▸ WORK INSTRUCTION:
Word for word, copy the records and drop the pictures.

▸ INPUT MATERIAL:
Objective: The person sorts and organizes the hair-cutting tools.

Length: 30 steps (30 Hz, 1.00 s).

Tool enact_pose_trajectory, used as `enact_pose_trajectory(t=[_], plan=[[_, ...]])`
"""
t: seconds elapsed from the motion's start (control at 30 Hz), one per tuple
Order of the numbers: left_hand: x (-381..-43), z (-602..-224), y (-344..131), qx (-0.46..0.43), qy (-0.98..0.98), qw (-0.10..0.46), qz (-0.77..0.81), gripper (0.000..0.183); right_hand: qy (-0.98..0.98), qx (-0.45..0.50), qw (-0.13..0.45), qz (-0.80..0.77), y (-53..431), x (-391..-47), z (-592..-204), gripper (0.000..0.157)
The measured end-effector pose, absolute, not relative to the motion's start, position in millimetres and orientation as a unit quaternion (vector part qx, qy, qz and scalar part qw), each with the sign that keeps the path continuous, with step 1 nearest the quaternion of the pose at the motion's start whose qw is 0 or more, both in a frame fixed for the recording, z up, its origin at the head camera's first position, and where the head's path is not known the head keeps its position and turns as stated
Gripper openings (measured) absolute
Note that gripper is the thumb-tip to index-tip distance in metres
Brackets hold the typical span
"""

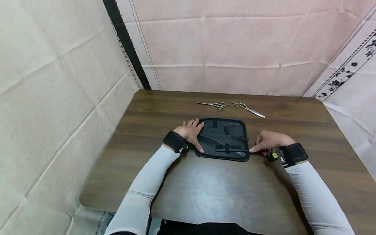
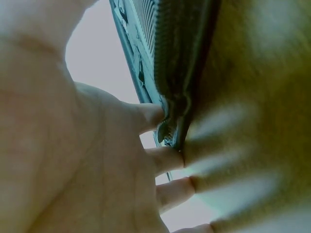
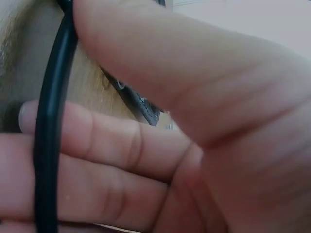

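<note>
A black zip case [image 1: 210, 133] lies spread flat on the table, its inside facing up with elastic loops. My left hand [image 1: 191, 132] rests at its left edge, fingers spread and thumb on the near left corner. In the left wrist view, the fingertips touch the zipper edge [image 2: 158, 58]. A black comb [image 1: 235, 150] lies under a loop along the near side of the case, its teeth showing in the left wrist view. At the right edge, my right hand [image 1: 271, 141] pinches the comb's end, a slim smooth black handle [image 3: 46, 145] between thumb and curled fingers.
Beyond the case lie hairdressing scissors [image 1: 212, 104] and, to their right, a second pair of scissors [image 1: 249, 109]. A small clip [image 1: 241, 138] sits at the case's right side. Pale cloth [image 1: 235, 42] hangs behind the wooden table [image 1: 205, 192] and on both sides.
</note>
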State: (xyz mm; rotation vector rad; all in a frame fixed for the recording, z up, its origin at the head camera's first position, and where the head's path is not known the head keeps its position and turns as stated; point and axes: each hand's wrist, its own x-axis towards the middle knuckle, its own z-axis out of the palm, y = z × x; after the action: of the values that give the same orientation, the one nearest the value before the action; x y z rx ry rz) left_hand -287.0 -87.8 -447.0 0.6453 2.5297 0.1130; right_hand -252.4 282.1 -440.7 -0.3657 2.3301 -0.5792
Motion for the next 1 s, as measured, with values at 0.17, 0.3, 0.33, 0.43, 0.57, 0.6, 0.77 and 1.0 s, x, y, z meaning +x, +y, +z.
enact_pose_trajectory(t=[0.17,0.3,0.33,0.43,0.57,0.6,0.77,1.0], plan=[[-285.6,-447.3,-87.6,0.243,0.935,0.256,0.035,0.134,0.903,-0.139,0.341,-0.220,281.6,-252.1,-443.2,0.047],[-286.4,-447.0,-87.8,0.243,0.934,0.258,0.037,0.134,0.905,-0.140,0.337,-0.217,279.9,-252.6,-441.5,0.048],[-286.3,-446.9,-87.8,0.243,0.934,0.258,0.037,0.134,0.905,-0.142,0.336,-0.218,279.5,-252.5,-441.4,0.048],[-286.3,-446.9,-87.8,0.242,0.934,0.260,0.035,0.134,0.904,-0.143,0.335,-0.222,278.9,-252.5,-441.8,0.048],[-286.4,-446.4,-88.1,0.243,0.935,0.257,0.033,0.134,0.904,-0.143,0.332,-0.228,276.3,-251.6,-440.6,0.050],[-286.5,-446.2,-88.2,0.243,0.935,0.257,0.033,0.134,0.904,-0.142,0.332,-0.229,275.4,-251.5,-440.4,0.050],[-286.7,-445.9,-88.4,0.243,0.934,0.258,0.034,0.134,0.904,-0.139,0.332,-0.230,273.4,-252.4,-440.1,0.050],[-286.3,-446.8,-88.0,0.244,0.934,0.257,0.034,0.133,0.910,-0.148,0.322,-0.216,271.6,-254.9,-442.6,0.049]])
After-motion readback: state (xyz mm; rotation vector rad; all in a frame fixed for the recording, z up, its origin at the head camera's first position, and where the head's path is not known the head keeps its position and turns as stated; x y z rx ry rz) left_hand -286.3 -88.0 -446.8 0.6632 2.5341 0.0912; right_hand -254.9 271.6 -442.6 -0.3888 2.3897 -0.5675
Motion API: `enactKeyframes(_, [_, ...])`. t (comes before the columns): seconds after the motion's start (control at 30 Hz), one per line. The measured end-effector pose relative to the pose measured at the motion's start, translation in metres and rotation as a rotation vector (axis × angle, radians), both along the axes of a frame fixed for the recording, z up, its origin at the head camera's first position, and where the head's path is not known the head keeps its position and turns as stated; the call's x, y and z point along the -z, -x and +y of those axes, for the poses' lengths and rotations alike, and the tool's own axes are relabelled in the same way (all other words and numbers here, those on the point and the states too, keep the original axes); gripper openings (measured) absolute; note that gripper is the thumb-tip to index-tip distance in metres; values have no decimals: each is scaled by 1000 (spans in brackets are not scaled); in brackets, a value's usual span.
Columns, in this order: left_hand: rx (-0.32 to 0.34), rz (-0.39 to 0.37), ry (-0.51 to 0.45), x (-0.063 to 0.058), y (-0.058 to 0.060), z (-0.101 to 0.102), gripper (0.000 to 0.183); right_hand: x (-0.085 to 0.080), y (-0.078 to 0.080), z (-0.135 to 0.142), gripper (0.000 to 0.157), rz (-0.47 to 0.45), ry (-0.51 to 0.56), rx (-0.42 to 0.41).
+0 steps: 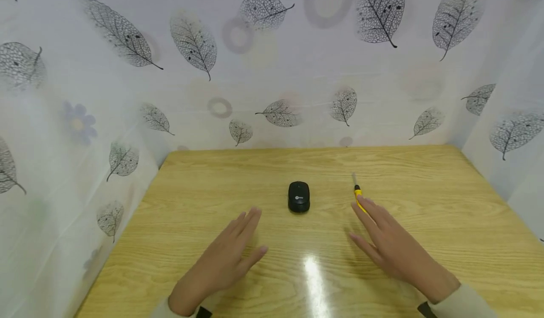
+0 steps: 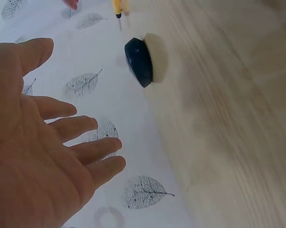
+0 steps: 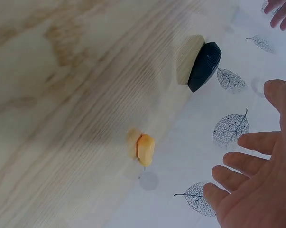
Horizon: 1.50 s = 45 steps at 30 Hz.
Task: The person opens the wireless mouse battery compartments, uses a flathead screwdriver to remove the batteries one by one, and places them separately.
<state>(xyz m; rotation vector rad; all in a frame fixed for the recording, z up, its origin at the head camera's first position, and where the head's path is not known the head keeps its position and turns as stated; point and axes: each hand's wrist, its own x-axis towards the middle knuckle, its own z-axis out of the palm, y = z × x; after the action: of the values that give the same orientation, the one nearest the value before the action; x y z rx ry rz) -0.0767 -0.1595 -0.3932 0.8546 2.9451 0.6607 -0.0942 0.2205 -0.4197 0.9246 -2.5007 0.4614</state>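
Observation:
A black computer mouse (image 1: 299,197) lies on the wooden table, between and beyond the two hands. To its right is a small screwdriver (image 1: 358,193) with a yellow handle, its thin shaft pointing at the back wall. My left hand (image 1: 227,252) is held over the table with fingers extended and thumb spread, holding nothing. My right hand (image 1: 393,245) has its fingers extended too, and its fingertips overlap the lower end of the screwdriver handle in the head view. In the right wrist view a gap shows between that hand and the yellow handle (image 3: 145,149).
The light wood-grain table (image 1: 212,176) reaches back to a white sheet (image 1: 272,72) printed with grey leaves, which also hangs along both sides. A bright light reflection (image 1: 314,280) lies on the tabletop near the front.

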Motion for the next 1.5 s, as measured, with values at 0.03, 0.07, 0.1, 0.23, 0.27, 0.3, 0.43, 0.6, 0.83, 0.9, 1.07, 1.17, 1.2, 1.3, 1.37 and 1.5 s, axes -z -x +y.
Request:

▸ OUTPUT OF THE TASK:
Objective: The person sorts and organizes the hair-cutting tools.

Length: 30 steps (30 Hz, 1.00 s).

Tool enact_pose_trajectory, used as `enact_pose_trajectory(t=[_], plan=[[_, ...]])`
"""
t: seconds elapsed from the motion's start (control at 30 Hz), one per tuple
Order of the numbers: left_hand: x (-381..-43), z (-602..-224), y (-344..131), qx (-0.46..0.43), qy (-0.98..0.98), qw (-0.10..0.46), qz (-0.77..0.81), gripper (0.000..0.183); right_hand: qy (-0.98..0.98), qx (-0.45..0.50), qw (-0.13..0.45), qz (-0.80..0.77), y (-53..431), x (-391..-47), z (-592..-204), gripper (0.000..0.157)
The measured end-effector pose, absolute, not relative to the motion's start, position in millimetres and orientation as a unit quaternion (vector part qx, qy, qz and scalar part qw), each with the sign that keeps the path continuous, with step 1 nearest the quaternion of the pose at the motion's start whose qw is 0 or more, both in a frame fixed for the recording, z up, its origin at the head camera's first position, and where the head's path is not known the head keeps its position and turns as stated
Gripper openings (measured) absolute
Note that gripper is the thumb-tip to index-tip distance in metres
Brackets hold the typical span
"""


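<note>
A black zip case [image 1: 210, 133] lies spread flat on the table, its inside facing up with elastic loops. My left hand [image 1: 191, 132] rests at its left edge, fingers spread and thumb on the near left corner. In the left wrist view, the fingertips touch the zipper edge [image 2: 158, 58]. A black comb [image 1: 235, 150] lies under a loop along the near side of the case, its teeth showing in the left wrist view. At the right edge, my right hand [image 1: 271, 141] pinches the comb's end, a slim smooth black handle [image 3: 46, 145] between thumb and curled fingers.
Beyond the case lie hairdressing scissors [image 1: 212, 104] and, to their right, a second pair of scissors [image 1: 249, 109]. A small clip [image 1: 241, 138] sits at the case's right side. Pale cloth [image 1: 235, 42] hangs behind the wooden table [image 1: 205, 192] and on both sides.
</note>
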State: (xyz mm; rotation vector rad; all in a frame fixed for the recording, z up, its origin at the head camera's first position, and where the head's path is not known the head keeps its position and turns as stated; point and axes: each hand's wrist, its own x-axis towards the middle knuckle, its own z-axis out of the palm, y = z × x; after the action: of the values that give the same orientation, the one nearest the value before the action; x y z rx ry rz) left_hand -287.0 -87.8 -447.0 0.6453 2.5297 0.1130; right_hand -252.4 282.1 -440.7 -0.3657 2.3301 -0.5792
Motion for the next 1 s, as measured, with values at 0.17, 0.3, 0.33, 0.43, 0.57, 0.6, 0.77 and 1.0 s, x, y, z meaning +x, +y, +z.
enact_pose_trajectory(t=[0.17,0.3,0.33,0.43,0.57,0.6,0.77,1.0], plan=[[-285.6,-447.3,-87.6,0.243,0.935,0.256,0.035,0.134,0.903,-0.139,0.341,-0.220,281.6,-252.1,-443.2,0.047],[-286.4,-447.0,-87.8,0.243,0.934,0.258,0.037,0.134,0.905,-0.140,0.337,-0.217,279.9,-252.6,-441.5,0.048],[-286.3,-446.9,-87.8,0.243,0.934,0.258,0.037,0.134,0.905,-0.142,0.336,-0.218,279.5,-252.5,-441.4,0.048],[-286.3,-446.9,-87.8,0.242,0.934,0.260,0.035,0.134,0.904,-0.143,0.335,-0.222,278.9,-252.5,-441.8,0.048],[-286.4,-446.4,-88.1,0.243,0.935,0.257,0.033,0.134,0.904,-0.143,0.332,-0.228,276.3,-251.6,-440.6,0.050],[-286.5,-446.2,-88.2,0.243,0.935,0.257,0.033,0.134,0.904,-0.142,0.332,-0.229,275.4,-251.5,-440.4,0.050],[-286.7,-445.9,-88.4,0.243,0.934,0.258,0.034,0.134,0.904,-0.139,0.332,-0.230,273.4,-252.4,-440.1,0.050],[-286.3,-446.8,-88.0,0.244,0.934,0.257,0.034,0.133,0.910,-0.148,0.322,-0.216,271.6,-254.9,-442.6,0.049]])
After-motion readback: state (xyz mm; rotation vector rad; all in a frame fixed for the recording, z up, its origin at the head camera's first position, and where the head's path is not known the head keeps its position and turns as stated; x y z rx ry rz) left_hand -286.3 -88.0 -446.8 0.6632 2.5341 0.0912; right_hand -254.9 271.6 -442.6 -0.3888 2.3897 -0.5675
Motion API: `enactKeyframes(_, [_, ...])`. t (comes before the columns): seconds after the motion's start (control at 30 Hz), one per line. The measured end-effector pose relative to the pose measured at the motion's start, translation in metres and rotation as a rotation vector (axis × angle, radians), both along the axes of a frame fixed for the recording, z up, its origin at the head camera's first position, and where the head's path is not known the head keeps its position and turns as stated; the call's x, y and z point along the -z, -x and +y of those axes, for the poses' lengths and rotations alike, and the tool's own axes are relabelled in the same way (all other words and numbers here, those on the point and the states too, keep the original axes); gripper openings (measured) absolute; note that gripper is the thumb-tip to index-tip distance in metres; values have no decimals: each is scaled by 1000 (spans in brackets are not scaled); in brackets, a value's usual span.
Columns, in this order: left_hand: rx (-0.32 to 0.34), rz (-0.39 to 0.37), ry (-0.51 to 0.45), x (-0.063 to 0.058), y (-0.058 to 0.060), z (-0.101 to 0.102), gripper (0.000 to 0.183); right_hand: x (-0.085 to 0.080), y (-0.078 to 0.080), z (-0.135 to 0.142), gripper (0.000 to 0.157), rz (-0.47 to 0.45), ry (-0.51 to 0.56), rx (-0.42 to 0.41).
+0 steps: 
+0 steps: 
+0 steps: 
Horizon: 1.50 s = 45 steps at 30 Hz.
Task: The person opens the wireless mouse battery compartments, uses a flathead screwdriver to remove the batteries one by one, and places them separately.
<state>(xyz m; rotation vector rad; all in a frame fixed for the recording, z up, its origin at the head camera's first position, and where the head's path is not known the head keeps its position and turns as stated; point and axes: each hand's wrist, its own x-axis towards the middle knuckle, its own z-axis out of the palm, y = z × x; after the action: of the values that give the same orientation, the one nearest the value before the action; x y z rx ry rz) -0.0767 -0.1595 -0.3932 0.8546 2.9451 0.6607 -0.0942 0.2205 -0.4197 0.9246 -2.5007 0.4614</state>
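Observation:
A black computer mouse (image 1: 299,197) lies on the wooden table, between and beyond the two hands. To its right is a small screwdriver (image 1: 358,193) with a yellow handle, its thin shaft pointing at the back wall. My left hand (image 1: 227,252) is held over the table with fingers extended and thumb spread, holding nothing. My right hand (image 1: 393,245) has its fingers extended too, and its fingertips overlap the lower end of the screwdriver handle in the head view. In the right wrist view a gap shows between that hand and the yellow handle (image 3: 145,149).
The light wood-grain table (image 1: 212,176) reaches back to a white sheet (image 1: 272,72) printed with grey leaves, which also hangs along both sides. A bright light reflection (image 1: 314,280) lies on the tabletop near the front.
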
Motion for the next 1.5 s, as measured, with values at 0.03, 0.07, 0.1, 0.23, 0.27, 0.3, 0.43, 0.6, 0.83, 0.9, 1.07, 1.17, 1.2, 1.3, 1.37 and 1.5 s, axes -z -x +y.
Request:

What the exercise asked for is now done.